In [1]:
!pip install optuna 

Looking in indexes: https://pypi.org/simple, https://us-python.pkg.dev/colab-wheels/public/simple/


In [2]:
import pandas as pd
from sklearn.model_selection import train_test_split

# Scientific 
import numpy as np

# Machine learning

import xgboost as xgb
from sklearn.metrics import roc_auc_score,f1_score,confusion_matrix,accuracy_score

# Hyperparameters tuning
import optuna

In [3]:
train = pd.read_csv("/content/train.csv")
test = pd.read_csv("/content/test.csv")
train.head()

Unnamed: 0,id,created_at,campaign_var_1,campaign_var_2,products_purchased,signup_date,user_activity_var_1,user_activity_var_2,user_activity_var_3,user_activity_var_4,user_activity_var_5,user_activity_var_6,user_activity_var_7,user_activity_var_8,user_activity_var_9,user_activity_var_10,user_activity_var_11,user_activity_var_12,buy
0,1,2021-01-01,1,2,2.0,2020-09-24,0,0,0,0,0,0,1,1,0,0,0,0,0
1,2,2021-01-01,2,1,2.0,2020-09-19,1,0,1,0,0,0,1,0,0,0,0,0,0
2,3,2021-01-01,9,3,3.0,2021-08-11,1,0,0,0,0,0,0,0,0,0,0,0,0
3,4,2021-01-01,6,7,2.0,2017-10-04,0,0,0,0,0,0,0,0,0,0,0,0,0
4,5,2021-01-01,4,6,,2020-06-08,0,0,0,0,0,0,1,0,0,0,1,0,0


In [4]:
train.shape,test.shape

((39161, 19), (13184, 18))

In [5]:
train['user_activity_var_1'].unique(),train['user_activity_var_5'].unique()
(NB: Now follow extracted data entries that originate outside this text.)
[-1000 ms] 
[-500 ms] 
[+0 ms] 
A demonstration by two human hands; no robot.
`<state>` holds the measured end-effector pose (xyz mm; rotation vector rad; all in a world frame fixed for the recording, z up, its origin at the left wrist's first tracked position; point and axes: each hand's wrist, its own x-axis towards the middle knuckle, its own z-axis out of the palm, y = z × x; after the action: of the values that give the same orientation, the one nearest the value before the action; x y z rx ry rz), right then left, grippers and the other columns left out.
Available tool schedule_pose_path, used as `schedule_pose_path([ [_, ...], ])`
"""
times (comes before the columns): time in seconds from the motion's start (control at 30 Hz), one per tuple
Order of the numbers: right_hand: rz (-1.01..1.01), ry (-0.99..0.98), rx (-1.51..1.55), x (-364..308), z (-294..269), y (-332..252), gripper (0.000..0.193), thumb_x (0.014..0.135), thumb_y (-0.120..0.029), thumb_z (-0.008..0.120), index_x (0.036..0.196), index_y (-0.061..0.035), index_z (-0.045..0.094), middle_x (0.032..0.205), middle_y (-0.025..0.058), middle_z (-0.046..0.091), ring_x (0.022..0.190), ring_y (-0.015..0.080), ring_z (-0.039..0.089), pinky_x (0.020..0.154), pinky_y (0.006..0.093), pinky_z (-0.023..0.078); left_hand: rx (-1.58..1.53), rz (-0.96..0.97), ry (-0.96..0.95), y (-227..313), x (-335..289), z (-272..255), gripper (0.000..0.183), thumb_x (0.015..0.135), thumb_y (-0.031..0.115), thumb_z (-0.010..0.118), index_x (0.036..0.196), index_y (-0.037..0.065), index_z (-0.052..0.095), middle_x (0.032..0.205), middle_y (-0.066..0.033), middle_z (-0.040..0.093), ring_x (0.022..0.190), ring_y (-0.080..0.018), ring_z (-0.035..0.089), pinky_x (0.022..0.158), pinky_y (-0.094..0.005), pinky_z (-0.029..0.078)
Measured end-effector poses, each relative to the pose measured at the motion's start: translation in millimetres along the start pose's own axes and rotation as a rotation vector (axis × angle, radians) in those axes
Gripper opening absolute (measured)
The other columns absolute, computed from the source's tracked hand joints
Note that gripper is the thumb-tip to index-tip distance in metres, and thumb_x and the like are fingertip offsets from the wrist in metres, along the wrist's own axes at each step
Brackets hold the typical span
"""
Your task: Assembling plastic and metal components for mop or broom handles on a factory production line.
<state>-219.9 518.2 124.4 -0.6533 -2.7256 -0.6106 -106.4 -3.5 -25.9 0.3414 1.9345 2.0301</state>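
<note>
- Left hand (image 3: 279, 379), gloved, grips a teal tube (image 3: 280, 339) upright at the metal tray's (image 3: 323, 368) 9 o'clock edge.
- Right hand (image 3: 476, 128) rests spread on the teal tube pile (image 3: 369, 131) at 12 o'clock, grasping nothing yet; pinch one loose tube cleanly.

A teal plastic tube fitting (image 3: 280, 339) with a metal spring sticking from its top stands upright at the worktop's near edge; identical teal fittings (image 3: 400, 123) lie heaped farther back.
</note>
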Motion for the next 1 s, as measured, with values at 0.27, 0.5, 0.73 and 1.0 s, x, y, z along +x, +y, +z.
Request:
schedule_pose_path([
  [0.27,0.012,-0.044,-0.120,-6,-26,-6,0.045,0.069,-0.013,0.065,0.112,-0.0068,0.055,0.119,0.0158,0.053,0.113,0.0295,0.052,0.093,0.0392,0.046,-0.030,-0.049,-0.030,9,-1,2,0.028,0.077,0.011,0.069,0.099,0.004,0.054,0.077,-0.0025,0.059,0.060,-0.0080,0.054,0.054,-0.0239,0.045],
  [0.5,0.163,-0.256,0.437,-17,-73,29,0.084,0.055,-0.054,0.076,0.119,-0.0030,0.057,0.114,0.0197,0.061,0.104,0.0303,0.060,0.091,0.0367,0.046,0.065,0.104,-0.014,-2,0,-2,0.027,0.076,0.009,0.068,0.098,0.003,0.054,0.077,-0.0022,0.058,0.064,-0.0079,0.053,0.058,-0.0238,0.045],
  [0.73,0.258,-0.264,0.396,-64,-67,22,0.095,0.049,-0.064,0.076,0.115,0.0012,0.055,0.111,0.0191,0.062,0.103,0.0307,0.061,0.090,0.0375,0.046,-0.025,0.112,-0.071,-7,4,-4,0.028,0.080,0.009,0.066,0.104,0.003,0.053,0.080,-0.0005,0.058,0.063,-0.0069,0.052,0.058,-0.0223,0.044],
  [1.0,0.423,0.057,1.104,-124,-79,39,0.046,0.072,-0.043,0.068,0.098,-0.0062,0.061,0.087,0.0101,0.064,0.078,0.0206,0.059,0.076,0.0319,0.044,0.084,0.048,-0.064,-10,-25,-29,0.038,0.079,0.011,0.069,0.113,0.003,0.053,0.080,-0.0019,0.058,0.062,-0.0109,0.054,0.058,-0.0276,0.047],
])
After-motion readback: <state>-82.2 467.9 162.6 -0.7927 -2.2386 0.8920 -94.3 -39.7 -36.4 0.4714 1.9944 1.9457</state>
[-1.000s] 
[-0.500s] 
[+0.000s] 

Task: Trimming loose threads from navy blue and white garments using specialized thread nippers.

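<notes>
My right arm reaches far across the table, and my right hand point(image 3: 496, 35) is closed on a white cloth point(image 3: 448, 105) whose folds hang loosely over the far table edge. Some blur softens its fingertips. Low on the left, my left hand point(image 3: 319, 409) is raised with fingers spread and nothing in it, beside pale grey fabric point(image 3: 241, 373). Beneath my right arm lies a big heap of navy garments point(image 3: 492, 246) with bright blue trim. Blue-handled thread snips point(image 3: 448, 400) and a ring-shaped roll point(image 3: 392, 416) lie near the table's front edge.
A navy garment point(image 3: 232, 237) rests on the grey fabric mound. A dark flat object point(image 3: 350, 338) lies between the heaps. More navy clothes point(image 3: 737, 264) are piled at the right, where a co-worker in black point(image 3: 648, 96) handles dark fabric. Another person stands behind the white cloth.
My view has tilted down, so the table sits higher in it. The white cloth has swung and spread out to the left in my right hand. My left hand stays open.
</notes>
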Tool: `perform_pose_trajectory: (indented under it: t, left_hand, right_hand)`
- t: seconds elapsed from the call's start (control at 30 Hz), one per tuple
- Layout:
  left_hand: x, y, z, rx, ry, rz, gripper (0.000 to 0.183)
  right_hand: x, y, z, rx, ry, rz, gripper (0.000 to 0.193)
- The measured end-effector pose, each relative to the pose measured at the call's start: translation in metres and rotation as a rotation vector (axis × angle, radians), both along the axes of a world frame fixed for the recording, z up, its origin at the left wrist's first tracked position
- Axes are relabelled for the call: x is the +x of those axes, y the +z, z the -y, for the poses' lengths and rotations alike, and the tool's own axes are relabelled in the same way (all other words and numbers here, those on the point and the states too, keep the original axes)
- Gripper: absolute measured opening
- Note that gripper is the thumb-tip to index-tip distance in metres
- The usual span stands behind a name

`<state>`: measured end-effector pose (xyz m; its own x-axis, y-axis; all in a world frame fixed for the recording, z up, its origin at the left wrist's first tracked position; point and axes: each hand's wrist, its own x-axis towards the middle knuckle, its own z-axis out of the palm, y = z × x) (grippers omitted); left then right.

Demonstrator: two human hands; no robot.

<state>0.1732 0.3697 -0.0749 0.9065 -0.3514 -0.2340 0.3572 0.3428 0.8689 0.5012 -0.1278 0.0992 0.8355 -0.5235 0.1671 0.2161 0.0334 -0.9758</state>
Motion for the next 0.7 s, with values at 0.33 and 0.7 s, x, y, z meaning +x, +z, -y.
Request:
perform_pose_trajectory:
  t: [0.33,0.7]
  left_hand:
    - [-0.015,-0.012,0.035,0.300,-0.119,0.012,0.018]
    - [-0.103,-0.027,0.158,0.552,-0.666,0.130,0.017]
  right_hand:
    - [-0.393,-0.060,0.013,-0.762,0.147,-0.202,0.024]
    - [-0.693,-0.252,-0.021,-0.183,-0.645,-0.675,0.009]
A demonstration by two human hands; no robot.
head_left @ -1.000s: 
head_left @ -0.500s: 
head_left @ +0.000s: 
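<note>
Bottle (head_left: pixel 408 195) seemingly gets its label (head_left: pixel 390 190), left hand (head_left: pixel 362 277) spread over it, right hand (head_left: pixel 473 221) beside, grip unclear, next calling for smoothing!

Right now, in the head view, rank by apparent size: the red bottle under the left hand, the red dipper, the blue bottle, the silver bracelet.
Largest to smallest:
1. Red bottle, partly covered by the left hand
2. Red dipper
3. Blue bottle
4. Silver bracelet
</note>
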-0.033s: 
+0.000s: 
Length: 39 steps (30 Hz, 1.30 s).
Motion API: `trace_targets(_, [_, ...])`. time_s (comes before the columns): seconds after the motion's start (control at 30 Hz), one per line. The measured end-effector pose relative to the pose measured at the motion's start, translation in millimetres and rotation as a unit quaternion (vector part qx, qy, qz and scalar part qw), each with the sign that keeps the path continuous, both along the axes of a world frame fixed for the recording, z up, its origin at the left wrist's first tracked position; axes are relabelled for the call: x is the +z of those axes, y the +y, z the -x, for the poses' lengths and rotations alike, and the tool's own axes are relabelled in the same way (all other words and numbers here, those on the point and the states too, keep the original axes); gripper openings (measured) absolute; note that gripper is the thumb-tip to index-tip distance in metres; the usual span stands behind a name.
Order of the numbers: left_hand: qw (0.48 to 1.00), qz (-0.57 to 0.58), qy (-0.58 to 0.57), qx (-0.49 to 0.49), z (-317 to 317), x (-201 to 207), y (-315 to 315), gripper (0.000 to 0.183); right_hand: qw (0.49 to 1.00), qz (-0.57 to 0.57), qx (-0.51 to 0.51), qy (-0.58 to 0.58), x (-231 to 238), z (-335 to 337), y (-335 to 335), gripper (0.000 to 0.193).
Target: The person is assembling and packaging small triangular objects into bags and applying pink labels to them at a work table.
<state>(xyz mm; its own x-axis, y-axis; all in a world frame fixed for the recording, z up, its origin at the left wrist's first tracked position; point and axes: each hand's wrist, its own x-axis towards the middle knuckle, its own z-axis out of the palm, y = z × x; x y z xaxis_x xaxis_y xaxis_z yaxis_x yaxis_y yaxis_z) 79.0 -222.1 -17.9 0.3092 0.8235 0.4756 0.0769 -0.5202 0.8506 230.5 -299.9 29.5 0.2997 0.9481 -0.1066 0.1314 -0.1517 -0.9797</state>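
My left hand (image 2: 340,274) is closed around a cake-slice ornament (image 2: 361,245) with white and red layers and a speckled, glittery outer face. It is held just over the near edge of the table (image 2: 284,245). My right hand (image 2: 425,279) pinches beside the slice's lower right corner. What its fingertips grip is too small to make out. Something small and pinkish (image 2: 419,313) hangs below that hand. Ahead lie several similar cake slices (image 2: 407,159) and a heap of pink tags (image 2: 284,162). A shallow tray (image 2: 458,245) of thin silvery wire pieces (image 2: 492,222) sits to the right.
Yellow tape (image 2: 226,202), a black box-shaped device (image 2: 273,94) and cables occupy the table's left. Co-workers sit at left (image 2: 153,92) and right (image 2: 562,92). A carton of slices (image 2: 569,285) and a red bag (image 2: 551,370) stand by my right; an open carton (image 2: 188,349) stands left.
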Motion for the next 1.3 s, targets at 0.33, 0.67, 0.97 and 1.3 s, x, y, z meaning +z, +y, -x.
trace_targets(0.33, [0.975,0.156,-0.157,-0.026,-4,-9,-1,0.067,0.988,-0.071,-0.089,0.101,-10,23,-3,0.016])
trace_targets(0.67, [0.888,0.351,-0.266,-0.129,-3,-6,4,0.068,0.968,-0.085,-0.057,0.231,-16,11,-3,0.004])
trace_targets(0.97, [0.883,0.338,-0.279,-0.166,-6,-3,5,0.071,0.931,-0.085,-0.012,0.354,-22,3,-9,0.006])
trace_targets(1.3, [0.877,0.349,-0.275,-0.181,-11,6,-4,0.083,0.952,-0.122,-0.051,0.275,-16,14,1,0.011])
(array([0, 1, 2, 3]), array([0, 1, 2]))

In [6]:
train['user_activity_var_8'].unique(),train['user_activity_var_6'].unique()

(array([1, 0, 2]), array([0, 1, 2, 3]))

In [7]:
train.columns

Index(['id', 'created_at', 'campaign_var_1', 'campaign_var_2',
       'products_purchased', 'signup_date', 'user_activity_var_1',
       'user_activity_var_2', 'user_activity_var_3', 'user_activity_var_4',
       'user_activity_var_5', 'user_activity_var_6', 'user_activity_var_7',
       'user_activity_var_8', 'user_activity_var_9', 'user_activity_var_10',
       'user_activity_var_11', 'user_activity_var_12', 'buy'],
      dtype='object')

In [8]:
X =  train[['campaign_var_1', 'campaign_var_2', 'user_activity_var_1',
       'user_activity_var_2', 'user_activity_var_3', 'user_activity_var_4',
       'user_activity_var_5', 'user_activity_var_6', 'user_activity_var_7',
       'user_activity_var_8', 'user_activity_var_9', 'user_activity_var_10',
       'user_activity_var_11', 'user_activity_var_12']]

In [9]:
y = train['buy']

In [10]:
def objective(trial,data=X,target=y):
    
    train_x, test_x, train_y, test_y = train_test_split(data, target, test_size=0.2,random_state=42,stratify=y)
    param = {
        'tree_method':'gpu_hist',  # this parameter means using the GPU when training our model to speedup the training process
        'lambda': trial.suggest_loguniform('lambda', 1e-3, 10.0),
        'alpha': trial.suggest_loguniform('alpha', 1e-3, 10.0),
        'colsample_bytree': trial.suggest_categorical('colsample_bytree', [0.3,0.4,0.5,0.6,0.7,0.8,0.9, 1.0]),
        'subsample': trial.suggest_categorical('subsample', [0.4,0.5,0.6,0.7,0.8,1.0]),
        'learning_rate': trial.suggest_categorical('learning_rate', [0.008,0.01,0.012,0.014,0.016,0.018, 0.02]),
        'n_estimators': 10000,
        'max_depth': trial.suggest_categorical('max_depth', [5,7,9,11,13,15,17]),
        'random_state': trial.suggest_categorical('random_state', [2020]),
        'min_child_weight': trial.suggest_int('min_child_weight', 1, 300),
    }
    model = xgb.XGBClassifier(**param)  
    
    model.fit(train_x,train_y,eval_set=[(test_x,test_y)],early_stopping_rounds=100,verbose=False)
    
    preds = model.predict(test_x)
    
    acc = f1_score(test_y, preds)
    
    return acc

In [11]:
study = optuna.create_study(direction='maximize')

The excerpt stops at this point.